星火MLLib的LassoWithSGD没有规模? [英] Spark MLLib's LassoWithSGD doesn't scale?

查看:214
本文介绍了星火MLLib的LassoWithSGD没有规模?的处理方法,对大家解决问题具有一定的参考价值,需要的朋友们下面随着小编来一起学习吧!

问题描述

我有类似于如下code:

VAL fileContent = sc.textFile(文件:/// MYFILE)VAL数据= fileContent.map(行=> {
    VAL explodedRow = row.split(,)的地图(S => s.toDouble)。    新LabeledPoint(explodedRow(13),Vectors.dense(    阵列(explodedRow(10),explodedRow(11),explodedRow(12))
))})VAL算法中=新LassoWithSGD()。setIntercept(真)VAL波长= 0.0
algo.optimizer.setRegParam(拉姆达)
algo.optimizer.setNumIterations(100)
algo.optimizer.setStepSize(1.0)VAL模型= algo.run(数据集)

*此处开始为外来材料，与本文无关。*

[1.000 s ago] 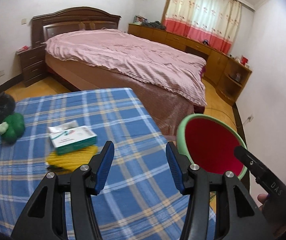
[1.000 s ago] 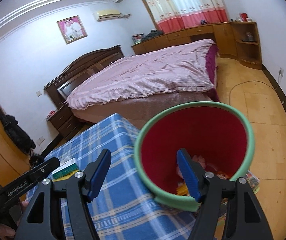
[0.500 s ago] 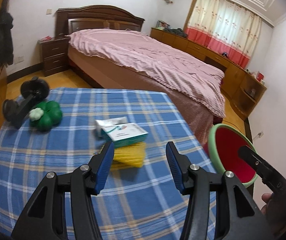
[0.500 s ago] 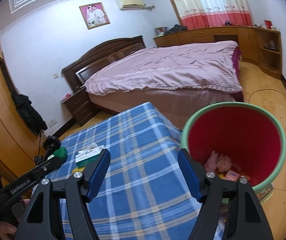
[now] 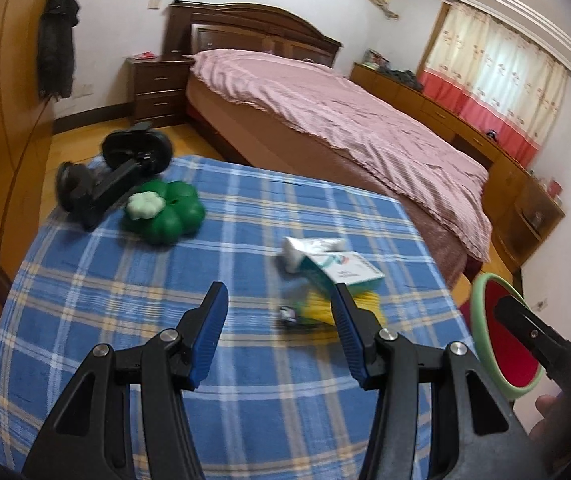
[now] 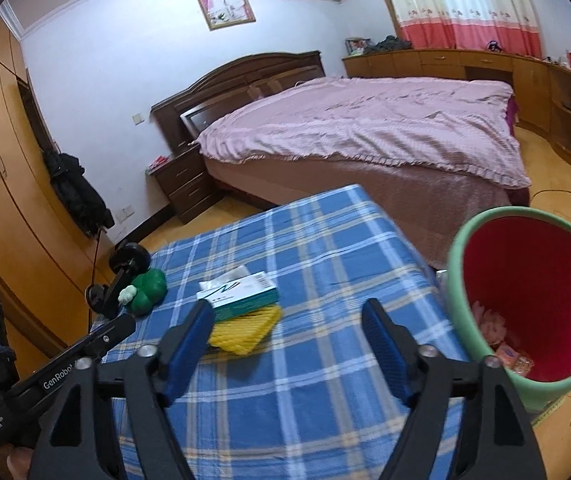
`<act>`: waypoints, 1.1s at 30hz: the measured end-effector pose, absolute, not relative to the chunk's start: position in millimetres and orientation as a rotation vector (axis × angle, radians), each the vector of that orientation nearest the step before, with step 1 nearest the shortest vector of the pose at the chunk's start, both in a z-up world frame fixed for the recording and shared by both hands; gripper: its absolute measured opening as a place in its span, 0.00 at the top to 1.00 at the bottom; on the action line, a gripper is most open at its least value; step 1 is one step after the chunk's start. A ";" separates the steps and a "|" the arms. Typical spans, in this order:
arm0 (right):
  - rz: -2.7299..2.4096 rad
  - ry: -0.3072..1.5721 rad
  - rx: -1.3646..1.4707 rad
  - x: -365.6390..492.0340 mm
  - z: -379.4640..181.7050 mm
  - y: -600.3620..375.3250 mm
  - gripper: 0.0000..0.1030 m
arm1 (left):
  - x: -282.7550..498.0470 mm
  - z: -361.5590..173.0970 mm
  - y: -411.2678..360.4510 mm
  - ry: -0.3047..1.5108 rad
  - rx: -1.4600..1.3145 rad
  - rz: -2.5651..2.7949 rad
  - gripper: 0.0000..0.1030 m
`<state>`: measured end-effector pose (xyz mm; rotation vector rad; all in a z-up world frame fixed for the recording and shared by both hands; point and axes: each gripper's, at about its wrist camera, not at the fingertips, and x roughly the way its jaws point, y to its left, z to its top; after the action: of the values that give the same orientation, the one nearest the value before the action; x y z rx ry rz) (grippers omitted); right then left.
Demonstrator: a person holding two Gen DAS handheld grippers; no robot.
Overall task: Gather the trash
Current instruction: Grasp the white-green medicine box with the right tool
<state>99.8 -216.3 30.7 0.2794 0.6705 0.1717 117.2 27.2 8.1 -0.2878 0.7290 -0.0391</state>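
On the blue plaid table (image 5: pixel 117 320) (image 6: pixel 325 408) lies a green-and-white box (image 5: pixel 345 271) (image 6: pixel 243 295) over a yellow ribbed pad (image 5: pixel 319 309) (image 6: pixel 247 327), with a white wrapper (image 5: pixel 311 246) (image 6: pixel 223 276) behind it. A small dark scrap (image 5: pixel 288 314) lies beside the pad. My left gripper (image 5: pixel 279 300) hovers open just short of this pile, nothing between its pads. My right gripper (image 6: pixel 287 312) is over the table with its jaws opening and empty. The red bin with a green rim (image 5: pixel 497 344) (image 6: pixel 525 300) stands off the table's right edge, litter at its bottom.
A green clover-shaped object (image 5: pixel 165 210) (image 6: pixel 147 290) and a black two-wheeled device (image 5: pixel 113 172) (image 6: pixel 123 268) sit at the table's far left corner. A bed with a pink cover (image 5: pixel 345 128) (image 6: pixel 365 128) lies beyond. A wooden wardrobe (image 6: pixel 1 184) lines the left wall.
Both views have swung left, away from the bin and onto the table; the bin has slid to the right edge. The pile now sits close ahead of the left gripper. The right jaws have widened.
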 end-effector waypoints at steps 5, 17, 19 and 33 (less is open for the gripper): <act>0.200 0.696 0.255 116.9 23.2 -196.0 0.06 | 123.0 -2.2 45.6 0.742 -0.310 0.024 0.48; 0.324 0.822 0.133 171.9 -18.8 -147.3 0.00 | 135.4 -25.6 68.0 0.791 -0.350 0.065 0.48; 0.341 0.840 0.107 180.9 -25.9 -142.0 0.00 | 138.0 -29.2 69.2 0.799 -0.356 0.067 0.48; 0.385 0.906 -0.009 231.8 -58.9 -122.5 0.00 | 153.4 -44.3 67.8 0.849 -0.360 0.069 0.48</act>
<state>231.8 -122.5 -58.9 -0.0090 0.9062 0.3855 153.4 67.8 -44.3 -0.3601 0.8490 0.0687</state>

我在云中我的虚拟服务器上的20内核上运行这一点。该文件与几百万行的本地(即不在HDFS)文件。我在本地模式下运行它,用SBT运行(即我不使用群集,我不使用火花提交)。

我本来期望这是获得越来越快的,因为我增加spark.master =本地[*]从设置本地[8]当地[40]。相反,它需要的时间相同数量不管我使用的设置(但我从火花的UI,我的执行程序具有在任何给定时间,该时间等于预期量活动任务的最大数目,即〜8通知本地[8],〜40为本地[40],等等 - 所以似乎并行作品)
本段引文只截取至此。